### Assigned task
Where a line contains the word "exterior", copy that line from the records below.

Dataset records
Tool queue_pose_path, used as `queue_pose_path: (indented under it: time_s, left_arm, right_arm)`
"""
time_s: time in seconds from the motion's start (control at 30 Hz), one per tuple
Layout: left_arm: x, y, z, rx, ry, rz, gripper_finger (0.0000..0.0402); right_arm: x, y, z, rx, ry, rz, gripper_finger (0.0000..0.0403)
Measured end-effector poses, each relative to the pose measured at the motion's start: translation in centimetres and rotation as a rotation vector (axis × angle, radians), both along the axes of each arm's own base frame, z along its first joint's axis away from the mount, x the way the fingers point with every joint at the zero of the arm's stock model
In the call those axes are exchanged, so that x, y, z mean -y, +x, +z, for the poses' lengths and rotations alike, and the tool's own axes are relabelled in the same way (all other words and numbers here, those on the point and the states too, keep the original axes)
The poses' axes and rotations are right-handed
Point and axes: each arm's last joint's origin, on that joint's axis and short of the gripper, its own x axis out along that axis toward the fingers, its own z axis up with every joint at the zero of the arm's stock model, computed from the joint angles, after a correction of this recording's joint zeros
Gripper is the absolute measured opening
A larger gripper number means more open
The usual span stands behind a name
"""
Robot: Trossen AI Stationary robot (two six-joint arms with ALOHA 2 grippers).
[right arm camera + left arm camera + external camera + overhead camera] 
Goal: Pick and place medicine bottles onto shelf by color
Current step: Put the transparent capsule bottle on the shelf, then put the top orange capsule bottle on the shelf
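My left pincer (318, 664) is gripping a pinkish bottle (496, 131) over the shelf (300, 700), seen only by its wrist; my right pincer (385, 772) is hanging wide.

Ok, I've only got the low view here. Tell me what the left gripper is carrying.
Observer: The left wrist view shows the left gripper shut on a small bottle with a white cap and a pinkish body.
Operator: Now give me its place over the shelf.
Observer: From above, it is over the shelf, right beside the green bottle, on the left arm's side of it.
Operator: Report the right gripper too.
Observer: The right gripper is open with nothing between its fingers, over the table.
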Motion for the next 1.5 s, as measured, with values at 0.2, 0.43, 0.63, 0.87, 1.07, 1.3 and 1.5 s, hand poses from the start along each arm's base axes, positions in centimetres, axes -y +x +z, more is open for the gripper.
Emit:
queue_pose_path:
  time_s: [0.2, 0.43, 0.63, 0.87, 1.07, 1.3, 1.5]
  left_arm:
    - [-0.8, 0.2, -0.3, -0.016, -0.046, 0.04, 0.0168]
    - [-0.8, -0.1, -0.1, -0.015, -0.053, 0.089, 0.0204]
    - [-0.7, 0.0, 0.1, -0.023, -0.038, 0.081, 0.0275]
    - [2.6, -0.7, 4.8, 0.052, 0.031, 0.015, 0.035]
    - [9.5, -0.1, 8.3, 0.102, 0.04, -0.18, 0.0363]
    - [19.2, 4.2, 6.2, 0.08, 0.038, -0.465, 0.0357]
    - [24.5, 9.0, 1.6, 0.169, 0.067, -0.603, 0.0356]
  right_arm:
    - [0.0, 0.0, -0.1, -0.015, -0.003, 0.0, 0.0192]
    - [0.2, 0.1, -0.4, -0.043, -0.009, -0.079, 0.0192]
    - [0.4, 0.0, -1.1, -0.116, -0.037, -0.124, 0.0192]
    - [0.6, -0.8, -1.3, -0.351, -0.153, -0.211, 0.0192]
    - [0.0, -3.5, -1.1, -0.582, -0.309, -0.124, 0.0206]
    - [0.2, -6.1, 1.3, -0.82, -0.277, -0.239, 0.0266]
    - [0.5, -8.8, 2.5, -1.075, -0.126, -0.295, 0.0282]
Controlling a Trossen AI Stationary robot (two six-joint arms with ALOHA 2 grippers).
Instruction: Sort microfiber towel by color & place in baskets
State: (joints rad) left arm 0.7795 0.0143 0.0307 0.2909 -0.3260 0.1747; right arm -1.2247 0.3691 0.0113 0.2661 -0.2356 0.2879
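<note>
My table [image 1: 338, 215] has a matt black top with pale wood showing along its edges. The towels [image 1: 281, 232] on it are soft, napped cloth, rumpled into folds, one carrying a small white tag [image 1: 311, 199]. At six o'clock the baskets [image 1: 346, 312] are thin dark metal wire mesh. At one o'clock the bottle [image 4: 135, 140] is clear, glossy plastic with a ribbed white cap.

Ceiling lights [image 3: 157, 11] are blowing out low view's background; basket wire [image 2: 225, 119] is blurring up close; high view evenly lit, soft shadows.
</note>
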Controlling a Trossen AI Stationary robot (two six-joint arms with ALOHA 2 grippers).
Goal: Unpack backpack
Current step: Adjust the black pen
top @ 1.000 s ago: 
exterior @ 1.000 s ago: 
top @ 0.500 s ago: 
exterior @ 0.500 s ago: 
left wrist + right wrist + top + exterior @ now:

### Response for this exercise
exterior @ 1.000 s ago: 
exterior @ 0.500 s ago: 
left wrist + right wrist + top + exterior @ now:

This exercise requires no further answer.